What is needed:
The listing needs restating word for word.
** Dataset excerpt follows **
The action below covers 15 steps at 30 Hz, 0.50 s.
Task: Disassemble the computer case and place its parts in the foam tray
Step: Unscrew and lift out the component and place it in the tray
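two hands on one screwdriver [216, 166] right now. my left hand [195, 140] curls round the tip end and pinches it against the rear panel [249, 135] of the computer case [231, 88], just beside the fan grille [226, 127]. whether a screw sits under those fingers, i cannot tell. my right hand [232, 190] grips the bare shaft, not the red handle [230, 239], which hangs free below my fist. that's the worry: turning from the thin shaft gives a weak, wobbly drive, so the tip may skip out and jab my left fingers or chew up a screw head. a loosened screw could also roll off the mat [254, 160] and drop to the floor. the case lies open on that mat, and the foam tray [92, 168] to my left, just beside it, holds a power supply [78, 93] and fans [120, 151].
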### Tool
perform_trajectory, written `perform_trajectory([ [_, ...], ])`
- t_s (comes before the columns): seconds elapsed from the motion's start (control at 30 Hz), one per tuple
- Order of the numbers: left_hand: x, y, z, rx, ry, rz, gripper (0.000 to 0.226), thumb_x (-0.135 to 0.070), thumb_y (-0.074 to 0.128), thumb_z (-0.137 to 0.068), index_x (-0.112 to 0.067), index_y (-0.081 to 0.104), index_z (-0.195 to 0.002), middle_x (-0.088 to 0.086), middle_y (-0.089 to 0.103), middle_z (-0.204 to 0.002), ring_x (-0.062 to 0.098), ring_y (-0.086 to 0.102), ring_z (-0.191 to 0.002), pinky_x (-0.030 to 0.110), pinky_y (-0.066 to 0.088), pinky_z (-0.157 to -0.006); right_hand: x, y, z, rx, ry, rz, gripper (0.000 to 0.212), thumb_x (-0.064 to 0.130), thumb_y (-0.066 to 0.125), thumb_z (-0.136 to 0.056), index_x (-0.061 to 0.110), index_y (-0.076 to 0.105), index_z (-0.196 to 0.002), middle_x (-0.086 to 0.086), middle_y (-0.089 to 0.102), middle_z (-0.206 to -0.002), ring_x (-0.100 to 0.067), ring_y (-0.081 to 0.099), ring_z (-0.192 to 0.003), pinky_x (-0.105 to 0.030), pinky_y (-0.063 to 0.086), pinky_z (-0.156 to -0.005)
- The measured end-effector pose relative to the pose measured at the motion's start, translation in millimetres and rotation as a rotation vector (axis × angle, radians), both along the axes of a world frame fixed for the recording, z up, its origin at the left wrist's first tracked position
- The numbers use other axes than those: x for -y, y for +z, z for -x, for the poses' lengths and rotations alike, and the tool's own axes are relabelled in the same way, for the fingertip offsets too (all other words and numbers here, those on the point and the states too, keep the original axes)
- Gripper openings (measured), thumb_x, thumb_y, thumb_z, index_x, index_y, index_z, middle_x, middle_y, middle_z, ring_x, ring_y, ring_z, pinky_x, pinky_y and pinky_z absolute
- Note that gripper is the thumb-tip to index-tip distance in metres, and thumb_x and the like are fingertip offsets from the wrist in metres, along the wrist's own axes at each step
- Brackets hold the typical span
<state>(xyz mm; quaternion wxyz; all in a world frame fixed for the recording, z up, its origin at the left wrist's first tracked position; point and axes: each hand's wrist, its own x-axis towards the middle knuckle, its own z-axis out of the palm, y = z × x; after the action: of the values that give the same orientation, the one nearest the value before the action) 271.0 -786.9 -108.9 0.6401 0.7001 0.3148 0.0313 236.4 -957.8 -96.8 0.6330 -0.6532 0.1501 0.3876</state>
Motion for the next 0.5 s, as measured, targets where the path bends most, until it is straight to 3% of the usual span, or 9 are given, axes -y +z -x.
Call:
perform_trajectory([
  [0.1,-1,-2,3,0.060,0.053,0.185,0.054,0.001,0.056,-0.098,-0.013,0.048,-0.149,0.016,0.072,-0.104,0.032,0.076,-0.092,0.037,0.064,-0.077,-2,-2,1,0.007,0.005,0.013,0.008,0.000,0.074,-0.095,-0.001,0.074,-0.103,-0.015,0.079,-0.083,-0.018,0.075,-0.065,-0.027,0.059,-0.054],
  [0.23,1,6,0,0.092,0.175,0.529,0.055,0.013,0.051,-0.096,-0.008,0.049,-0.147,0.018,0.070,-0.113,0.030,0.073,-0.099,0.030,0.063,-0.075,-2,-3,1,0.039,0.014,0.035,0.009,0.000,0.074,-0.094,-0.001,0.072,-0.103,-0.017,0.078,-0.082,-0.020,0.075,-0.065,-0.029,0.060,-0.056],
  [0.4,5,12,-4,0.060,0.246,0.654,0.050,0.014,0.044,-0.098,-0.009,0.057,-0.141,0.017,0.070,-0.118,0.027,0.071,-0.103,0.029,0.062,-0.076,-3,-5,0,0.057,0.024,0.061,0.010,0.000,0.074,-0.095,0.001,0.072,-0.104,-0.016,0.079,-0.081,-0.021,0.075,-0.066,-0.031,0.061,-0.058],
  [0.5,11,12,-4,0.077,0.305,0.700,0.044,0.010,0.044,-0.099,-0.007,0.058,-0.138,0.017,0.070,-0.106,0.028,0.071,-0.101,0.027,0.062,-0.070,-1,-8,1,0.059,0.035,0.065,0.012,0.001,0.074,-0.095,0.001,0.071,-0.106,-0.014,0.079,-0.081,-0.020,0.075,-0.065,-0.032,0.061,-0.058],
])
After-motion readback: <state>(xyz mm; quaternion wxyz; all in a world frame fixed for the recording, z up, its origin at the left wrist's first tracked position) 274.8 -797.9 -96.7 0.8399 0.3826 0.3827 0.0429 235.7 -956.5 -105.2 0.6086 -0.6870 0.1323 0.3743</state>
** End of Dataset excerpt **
Result of this exercise:
The action below covers 15 steps at 30 Hz, 0.50 s.
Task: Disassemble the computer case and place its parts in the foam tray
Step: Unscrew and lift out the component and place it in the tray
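two hands on one screwdriver [216, 166] right now. my left hand [195, 140] curls round the tip end and pinches it against the rear panel [249, 135] of the computer case [231, 88], just beside the fan grille [226, 127]. whether a screw sits under those fingers, i cannot tell. my right hand [232, 190] grips the bare shaft, not the red handle [230, 239], which hangs free below my fist. that's the worry: turning from the thin shaft gives a weak, wobbly drive, so the tip may skip out and jab my left fingers or chew up a screw head. a loosened screw could also roll off the mat [254, 160] and drop to the floor. the case lies open on that mat, and the foam tray [92, 168] to my left, just beside it, holds a power supply [78, 93] and fans [120, 151].
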### Tool
perform_trajectory, written `perform_trajectory([ [_, ...], ])`
- t_s (comes before the columns): seconds elapsed from the motion's start (control at 30 Hz), one per tuple
- Order of the numbers: left_hand: x, y, z, rx, ry, rz, gripper (0.000 to 0.226), thumb_x (-0.135 to 0.070), thumb_y (-0.074 to 0.128), thumb_z (-0.137 to 0.068), index_x (-0.112 to 0.067), index_y (-0.081 to 0.104), index_z (-0.195 to 0.002), middle_x (-0.088 to 0.086), middle_y (-0.089 to 0.103), middle_z (-0.204 to 0.002), ring_x (-0.062 to 0.098), ring_y (-0.086 to 0.102), ring_z (-0.191 to 0.002), pinky_x (-0.030 to 0.110), pinky_y (-0.066 to 0.088), pinky_z (-0.157 to -0.006); right_hand: x, y, z, rx, ry, rz, gripper (0.000 to 0.212), thumb_x (-0.064 to 0.130), thumb_y (-0.066 to 0.125), thumb_z (-0.136 to 0.056), index_x (-0.061 to 0.110), index_y (-0.076 to 0.105), index_z (-0.196 to 0.002), middle_x (-0.086 to 0.086), middle_y (-0.089 to 0.102), middle_z (-0.206 to -0.002), ring_x (-0.100 to 0.067), ring_y (-0.081 to 0.099), ring_z (-0.192 to 0.003), pinky_x (-0.105 to 0.030), pinky_y (-0.063 to 0.086), pinky_z (-0.156 to -0.005)
- The measured end-effector pose relative to the pose measured at the motion's start, translation in millimetres and rotation as a rotation vector (axis × angle, radians), both along the axes of a world frame fixed for the recording, z up, its origin at the left wrist's first tracked position
- The numbers use other axes than those: x for -y, y for +z, z for -x, for the poses' lengths and rotations alike, and the tool's own axes are relabelled in the same way, for the fingertip offsets too (all other words and numbers here, those on the point and the states too, keep the original axes)
- Gripper openings (measured), thumb_x, thumb_y, thumb_z, index_x, index_y, index_z, middle_x, middle_y, middle_z, ring_x, ring_y, ring_z, pinky_x, pinky_y and pinky_z absolute
- Note that gripper is the thumb-tip to index-tip distance in metres, and thumb_x and the like are fingertip offsets from the wrist in metres, along the wrist's own axes at each step
- Brackets hold the typical span
<state>(xyz mm; quaternion wxyz; all in a world frame fixed for the recording, z up, its origin at the left wrist's first tracked position; point and axes: each hand's wrist, its own x-axis towards the middle knuckle, its own z-axis out of the palm, y = z × x; after the action: of the values that give the same orientation, the one nearest the value before the action) 271.0 -786.9 -108.9 0.6401 0.7001 0.3148 0.0313 236.4 -957.8 -96.8 0.6330 -0.6532 0.1501 0.3876</state>
Motion for the next 0.5 s, as measured, targets where the path bends most, until it is straight to 3% of the usual span, or 9 are given, axes -y +z -x.
Call:
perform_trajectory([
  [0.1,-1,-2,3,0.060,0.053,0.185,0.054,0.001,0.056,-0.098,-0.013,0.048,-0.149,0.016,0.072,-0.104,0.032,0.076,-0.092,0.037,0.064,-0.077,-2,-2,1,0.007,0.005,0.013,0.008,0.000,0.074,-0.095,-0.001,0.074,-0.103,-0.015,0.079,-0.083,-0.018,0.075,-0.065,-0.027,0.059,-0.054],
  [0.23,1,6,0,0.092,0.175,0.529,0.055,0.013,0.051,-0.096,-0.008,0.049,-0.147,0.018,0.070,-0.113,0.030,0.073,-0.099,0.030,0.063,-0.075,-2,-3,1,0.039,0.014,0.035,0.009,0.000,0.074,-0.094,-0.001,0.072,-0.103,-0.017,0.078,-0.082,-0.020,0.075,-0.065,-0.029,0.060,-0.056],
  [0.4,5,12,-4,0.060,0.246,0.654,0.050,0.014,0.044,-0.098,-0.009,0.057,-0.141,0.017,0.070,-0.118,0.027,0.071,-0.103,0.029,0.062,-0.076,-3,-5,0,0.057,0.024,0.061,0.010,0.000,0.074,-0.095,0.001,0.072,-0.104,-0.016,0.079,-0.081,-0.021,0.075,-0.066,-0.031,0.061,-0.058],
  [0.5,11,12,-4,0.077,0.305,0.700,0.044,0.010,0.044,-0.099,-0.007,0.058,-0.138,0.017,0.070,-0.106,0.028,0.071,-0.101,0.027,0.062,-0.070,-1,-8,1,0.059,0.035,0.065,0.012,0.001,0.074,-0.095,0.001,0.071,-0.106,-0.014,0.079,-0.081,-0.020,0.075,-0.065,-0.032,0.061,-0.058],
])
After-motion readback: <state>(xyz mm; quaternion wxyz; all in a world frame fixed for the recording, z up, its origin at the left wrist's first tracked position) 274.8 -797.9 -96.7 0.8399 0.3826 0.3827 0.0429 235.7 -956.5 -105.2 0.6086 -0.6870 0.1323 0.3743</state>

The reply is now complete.